Las peticiones han de poder ser un mensaje bidireccional, no un monólogo ni un sermón, sino una comunicación donde ambas partes participen, donde permitamos al niño decir por qué ahora no lo puede hacer y entonces pactar que momento es bueno para ambos. Donde nos comente que esta impidiendo que nos ayude y solucionar el obstáculo con alternativas adecuadas para ambos intereses. Pongamos el siguiente ejemplo:

Pablo de 5 años esta pintando en la salita con la tele puesta.
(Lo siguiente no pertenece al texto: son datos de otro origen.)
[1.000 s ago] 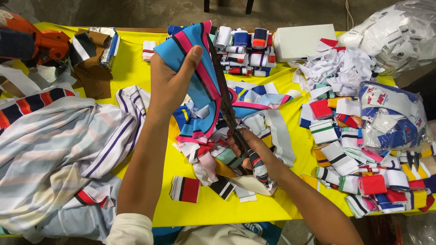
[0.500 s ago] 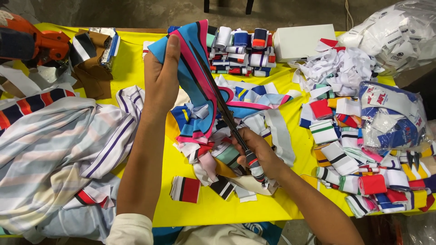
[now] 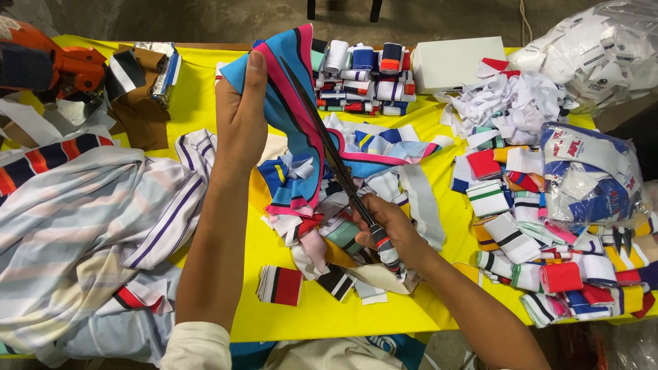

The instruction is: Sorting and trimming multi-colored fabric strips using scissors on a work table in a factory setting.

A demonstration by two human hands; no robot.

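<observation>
Overhead, a person works at a yellow table heaped with fabric offcuts, the left hand raised and clamped tight on a strip of blue cloth with pink and black edging, thumb pressed along its near face and fingers wrapped behind so that the strip stands upright above the tabletop. Just right of that strip, the right hand is curled firmly around the handles of long dark scissors, whose blades run diagonally up along the strip's pink edge, touching it or very nearly so; whether the blades are parted cannot be told from this angle. Below the strip, its lower end drops into a loose pile of mixed scraps in blue, yellow, white and pink. Left of the strip lies a large striped garment in pale grey, white and purple, spread over the table's edge. Behind the strip, at the far side, sit rows of folded ribbed bands, and just right of those a plain white box. Well right of the strip are more folded striped bands, a tangle of white scraps and a clear plastic bag of pieces. A small red, white and black folded piece rests near the front edge, below the strip.
</observation>
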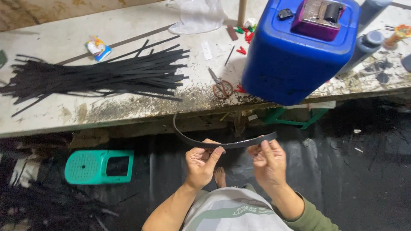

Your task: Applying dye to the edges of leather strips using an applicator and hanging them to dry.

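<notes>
The left hand (pixel 201 161) is closed in a pinch on a black strip (pixel 222 143), thumb over the top and fingers curled beneath. The right hand (pixel 267 160) grips the same strip further along, fingertips pressed together on it just beside the left hand. The strip runs level between the two hands, sticks out a little past the right hand, and beyond the left hand it bends upward in a curve toward the edge of the worktop (pixel 128 113).

Above both hands lies the worn, stained worktop. Up and to the left of the left hand a loose heap of black strips (pixel 98 75) is spread across it. Almost straight above the hands rest small scissors (pixel 221 87) with reddish handles. Up and to the right of the right hand stands a big blue jerrycan (pixel 299 51), with a purple box (pixel 317 19) on its top. Further off, above the heap, lies a small bright wrapper (pixel 98 48).

Left of the left hand, down on the dark floor, a green plastic stool (pixel 99 166) lies on its side. A bare foot (pixel 220 176) shows between the two wrists, below the hands
</notes>
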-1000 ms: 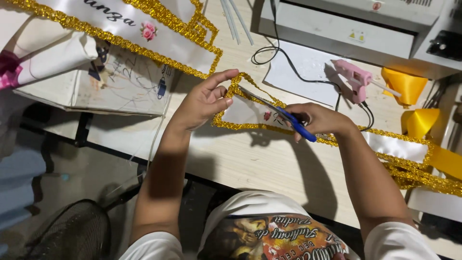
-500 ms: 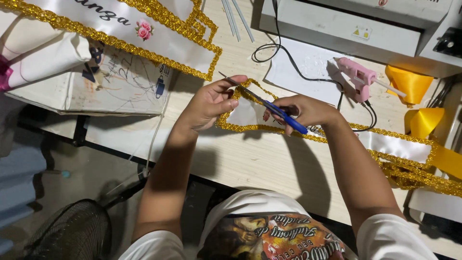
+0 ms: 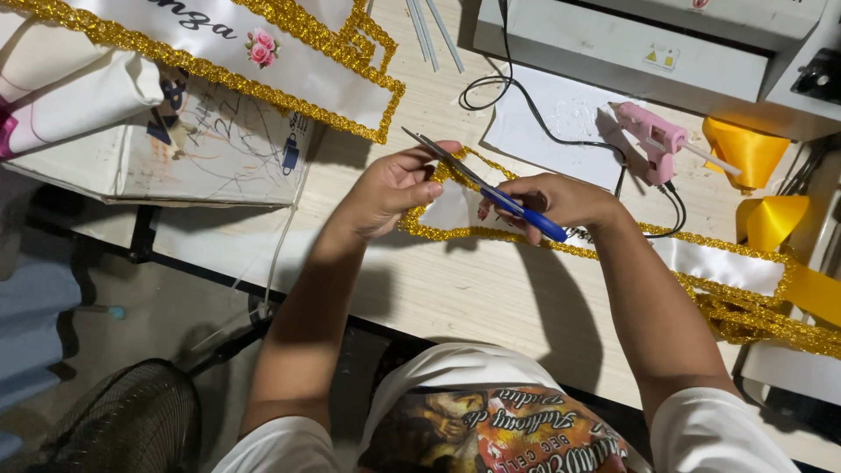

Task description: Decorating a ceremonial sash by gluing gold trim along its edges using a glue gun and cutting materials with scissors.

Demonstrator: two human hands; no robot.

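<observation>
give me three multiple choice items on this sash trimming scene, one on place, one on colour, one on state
1. Where does the pink glue gun lie?
A. beyond the right hand
B. on the floor
C. on the fan

2. What colour are the scissors' handles?
A. red
B. blue
C. green

3. What does the left hand do?
A. rests flat on the table
B. grips the glue gun
C. pinches the sash's gold trim

Key: 1 A, it lies on white paper past that hand; 2 B, blue shows below the right fingers; 3 C, its fingers hold the trimmed end.
</observation>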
Su madre ve que tiene todos los papales grandes y pequeños desperdigados por el suelo y quiere sacar del corralito al hermano pequeño de Pablo para que pasee por la alfombra.
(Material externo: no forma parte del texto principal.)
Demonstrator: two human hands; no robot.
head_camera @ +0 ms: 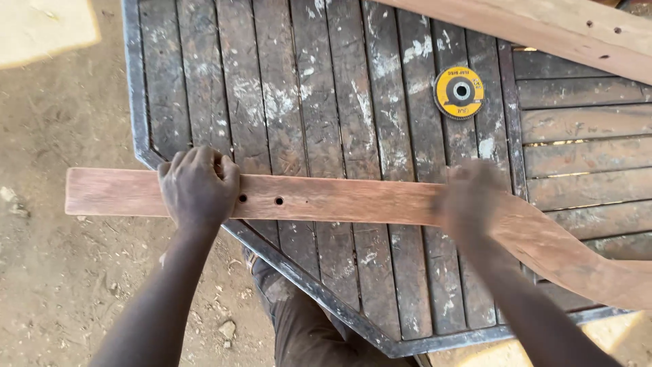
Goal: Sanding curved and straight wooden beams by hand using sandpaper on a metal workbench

Madre: Pablo recoge por favor los papeles de la alfombra

Pablo sigue pintando ajeno a lo que su madre acaba de decir, abstraído en sus dibujos.

Madre se pone en su campo de visión y le dice con tranquilidad: “Pablo quizás no me hayas oído, te he pedido que recojas los papeles de la alfombra”.

Pablo la mira y dice: ahora no  puedo mama

Madre: por qué ahora no puedes?

Pablo: por qué estoy terminando este dibujo tan bonito para ti

Madre: bien, lo entiendo en cuanto termines, me lo enseñas, me encantará verlo terminado y entonces recoges los papeles del suelo.

Pablo: termina y le enseña su dibujo

Madre: has utilizado unos dibujos muy vivos, no te parece?. Recuerdas que teníamos que hacer ahora?

Pablo: si recoger los papeles

Madre: estupendo, es que quiero dejar a Mario por el suelo para que le veamos gatear por la alfombra y se podría tragar algún papel de estos.

Esta podría ser una conversación tranquila, amable y firme entre una madre y su hijo. Si nos acostumbrados a solicitar las cosas, no instigar con hacerlo ahora  y en este mismo momento (que solo lleva a una lucha de poder) sino con un dialogo bidireccional conseguiremos resultados más sorprendentes. Aquí radica la diferencia entre hablar (ordenar, imponerse, no razonar…) o hablar (dialogar, entender, solucionar,…).